INFORMATION PROVIDED
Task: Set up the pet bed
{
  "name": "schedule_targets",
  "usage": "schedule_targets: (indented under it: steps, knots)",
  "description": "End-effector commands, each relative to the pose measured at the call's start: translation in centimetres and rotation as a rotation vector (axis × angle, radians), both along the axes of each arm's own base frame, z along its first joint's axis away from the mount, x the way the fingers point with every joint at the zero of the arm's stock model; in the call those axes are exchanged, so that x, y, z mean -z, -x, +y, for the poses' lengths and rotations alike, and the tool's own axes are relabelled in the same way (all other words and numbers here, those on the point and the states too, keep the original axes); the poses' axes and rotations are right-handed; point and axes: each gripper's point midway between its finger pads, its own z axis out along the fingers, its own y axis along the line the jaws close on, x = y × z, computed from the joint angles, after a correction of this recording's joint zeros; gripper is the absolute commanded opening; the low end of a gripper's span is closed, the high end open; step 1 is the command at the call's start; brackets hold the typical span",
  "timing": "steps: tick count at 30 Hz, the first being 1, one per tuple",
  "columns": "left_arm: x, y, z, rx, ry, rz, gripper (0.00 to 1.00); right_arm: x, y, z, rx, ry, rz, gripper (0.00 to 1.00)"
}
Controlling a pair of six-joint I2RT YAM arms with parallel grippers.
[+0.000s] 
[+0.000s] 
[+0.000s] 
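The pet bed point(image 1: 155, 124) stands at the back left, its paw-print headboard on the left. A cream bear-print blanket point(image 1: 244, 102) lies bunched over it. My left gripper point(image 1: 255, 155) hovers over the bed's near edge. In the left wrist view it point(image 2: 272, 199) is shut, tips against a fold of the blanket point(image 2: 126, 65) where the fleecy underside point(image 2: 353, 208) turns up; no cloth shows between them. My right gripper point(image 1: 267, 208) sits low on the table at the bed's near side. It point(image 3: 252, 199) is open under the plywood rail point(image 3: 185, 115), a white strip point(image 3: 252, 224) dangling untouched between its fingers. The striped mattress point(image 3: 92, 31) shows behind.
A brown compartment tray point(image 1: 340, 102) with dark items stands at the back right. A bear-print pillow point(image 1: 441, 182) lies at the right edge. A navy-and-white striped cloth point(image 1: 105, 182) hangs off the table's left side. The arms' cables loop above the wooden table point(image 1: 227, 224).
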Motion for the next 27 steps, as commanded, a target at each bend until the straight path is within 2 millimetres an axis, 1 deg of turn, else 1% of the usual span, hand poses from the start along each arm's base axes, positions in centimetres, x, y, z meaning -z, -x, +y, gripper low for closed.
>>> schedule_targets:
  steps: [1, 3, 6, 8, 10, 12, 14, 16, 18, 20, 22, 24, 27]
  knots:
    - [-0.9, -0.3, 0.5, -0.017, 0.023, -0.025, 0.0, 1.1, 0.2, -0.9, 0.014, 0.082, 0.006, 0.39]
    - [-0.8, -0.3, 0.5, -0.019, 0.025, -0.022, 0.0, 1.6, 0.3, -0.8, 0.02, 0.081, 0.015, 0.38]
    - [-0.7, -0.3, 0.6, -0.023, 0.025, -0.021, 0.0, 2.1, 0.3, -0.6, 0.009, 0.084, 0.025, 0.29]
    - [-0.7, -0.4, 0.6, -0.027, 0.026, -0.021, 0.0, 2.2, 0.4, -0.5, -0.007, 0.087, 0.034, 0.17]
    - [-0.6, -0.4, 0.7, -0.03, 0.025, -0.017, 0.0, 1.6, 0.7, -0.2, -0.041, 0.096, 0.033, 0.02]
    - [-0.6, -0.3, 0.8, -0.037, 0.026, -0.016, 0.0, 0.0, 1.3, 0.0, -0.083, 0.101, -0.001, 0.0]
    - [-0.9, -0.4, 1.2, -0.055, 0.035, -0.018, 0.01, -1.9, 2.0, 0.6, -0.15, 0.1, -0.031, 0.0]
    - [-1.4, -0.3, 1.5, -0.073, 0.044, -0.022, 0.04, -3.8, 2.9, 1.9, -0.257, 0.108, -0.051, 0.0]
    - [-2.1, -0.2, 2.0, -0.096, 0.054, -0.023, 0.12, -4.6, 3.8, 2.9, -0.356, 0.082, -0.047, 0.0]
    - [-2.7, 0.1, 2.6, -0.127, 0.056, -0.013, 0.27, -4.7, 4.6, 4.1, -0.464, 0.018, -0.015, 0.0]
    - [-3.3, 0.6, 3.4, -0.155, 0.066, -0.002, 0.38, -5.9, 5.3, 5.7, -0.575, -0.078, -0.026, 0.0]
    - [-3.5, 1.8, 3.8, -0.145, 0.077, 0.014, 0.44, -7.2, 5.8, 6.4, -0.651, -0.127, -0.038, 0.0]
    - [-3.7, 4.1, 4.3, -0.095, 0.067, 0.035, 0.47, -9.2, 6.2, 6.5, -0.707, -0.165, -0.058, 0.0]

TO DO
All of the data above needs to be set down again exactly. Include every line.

SOLUTION TO THIS TASK
Task: Set up the pet bed
{
  "name": "schedule_targets",
  "usage": "schedule_targets: (indented under it: steps, knots)",
  "description": "End-effector commands, each relative to the pose measured at the call's start: translation in centimetres and rotation as a rotation vector (axis × angle, radians), both along the axes of each arm's own base frame, z along its first joint's axis away from the mount, x the way the fingers point with every joint at the zero of the arm's stock model; in the call those axes are exchanged, so that x, y, z mean -z, -x, +y, for the poses' lengths and rotations alike, and the tool's own axes are relabelled in the same way (all other words and numbers here, those on the point and the states too, keep the original axes); the poses' axes and rotations are right-handed; point and axes: each gripper's point midway between its finger pads, its own z axis out along the fingers, its own y axis along the line the jaws close on, x = y × z, computed from the joint angles, after a correction of this recording's joint zeros; gripper is the absolute commanded opening; the low end of a gripper's span is closed, the high end open; step 1 is the command at the call's start; brackets hold the typical span",
  "timing": "steps: tick count at 30 Hz, the first being 1, one per tuple",
  "columns": "left_arm: x, y, z, rx, ry, rz, gripper (0.00 to 1.00); right_arm: x, y, z, rx, ry, rz, gripper (0.00 to 1.00)"
}
Controlling a pair of six-joint I2RT YAM arms with parallel grippers.
[+0.000s] 
[+0.000s] 
[+0.000s] 
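The pet bed point(image 1: 155, 124) stands at the back left, its paw-print headboard on the left. A cream bear-print blanket point(image 1: 244, 102) lies bunched over it. My left gripper point(image 1: 255, 155) hovers over the bed's near edge. In the left wrist view it point(image 2: 272, 199) is shut, tips against a fold of the blanket point(image 2: 126, 65) where the fleecy underside point(image 2: 353, 208) turns up; no cloth shows between them. My right gripper point(image 1: 267, 208) sits low on the table at the bed's near side. It point(image 3: 252, 199) is open under the plywood rail point(image 3: 185, 115), a white strip point(image 3: 252, 224) dangling untouched between its fingers. The striped mattress point(image 3: 92, 31) shows behind.
A brown compartment tray point(image 1: 340, 102) with dark items stands at the back right. A bear-print pillow point(image 1: 441, 182) lies at the right edge. A navy-and-white striped cloth point(image 1: 105, 182) hangs off the table's left side. The arms' cables loop above the wooden table point(image 1: 227, 224).
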Motion for the next 27 steps, as commanded, a target at each bend until the straight path is within 2 millimetres an axis, 1 deg of turn, else 1% of the usual span, hand poses from the start along each arm's base axes, positions in centimetres, x, y, z meaning -z, -x, +y, gripper low for closed.
>>> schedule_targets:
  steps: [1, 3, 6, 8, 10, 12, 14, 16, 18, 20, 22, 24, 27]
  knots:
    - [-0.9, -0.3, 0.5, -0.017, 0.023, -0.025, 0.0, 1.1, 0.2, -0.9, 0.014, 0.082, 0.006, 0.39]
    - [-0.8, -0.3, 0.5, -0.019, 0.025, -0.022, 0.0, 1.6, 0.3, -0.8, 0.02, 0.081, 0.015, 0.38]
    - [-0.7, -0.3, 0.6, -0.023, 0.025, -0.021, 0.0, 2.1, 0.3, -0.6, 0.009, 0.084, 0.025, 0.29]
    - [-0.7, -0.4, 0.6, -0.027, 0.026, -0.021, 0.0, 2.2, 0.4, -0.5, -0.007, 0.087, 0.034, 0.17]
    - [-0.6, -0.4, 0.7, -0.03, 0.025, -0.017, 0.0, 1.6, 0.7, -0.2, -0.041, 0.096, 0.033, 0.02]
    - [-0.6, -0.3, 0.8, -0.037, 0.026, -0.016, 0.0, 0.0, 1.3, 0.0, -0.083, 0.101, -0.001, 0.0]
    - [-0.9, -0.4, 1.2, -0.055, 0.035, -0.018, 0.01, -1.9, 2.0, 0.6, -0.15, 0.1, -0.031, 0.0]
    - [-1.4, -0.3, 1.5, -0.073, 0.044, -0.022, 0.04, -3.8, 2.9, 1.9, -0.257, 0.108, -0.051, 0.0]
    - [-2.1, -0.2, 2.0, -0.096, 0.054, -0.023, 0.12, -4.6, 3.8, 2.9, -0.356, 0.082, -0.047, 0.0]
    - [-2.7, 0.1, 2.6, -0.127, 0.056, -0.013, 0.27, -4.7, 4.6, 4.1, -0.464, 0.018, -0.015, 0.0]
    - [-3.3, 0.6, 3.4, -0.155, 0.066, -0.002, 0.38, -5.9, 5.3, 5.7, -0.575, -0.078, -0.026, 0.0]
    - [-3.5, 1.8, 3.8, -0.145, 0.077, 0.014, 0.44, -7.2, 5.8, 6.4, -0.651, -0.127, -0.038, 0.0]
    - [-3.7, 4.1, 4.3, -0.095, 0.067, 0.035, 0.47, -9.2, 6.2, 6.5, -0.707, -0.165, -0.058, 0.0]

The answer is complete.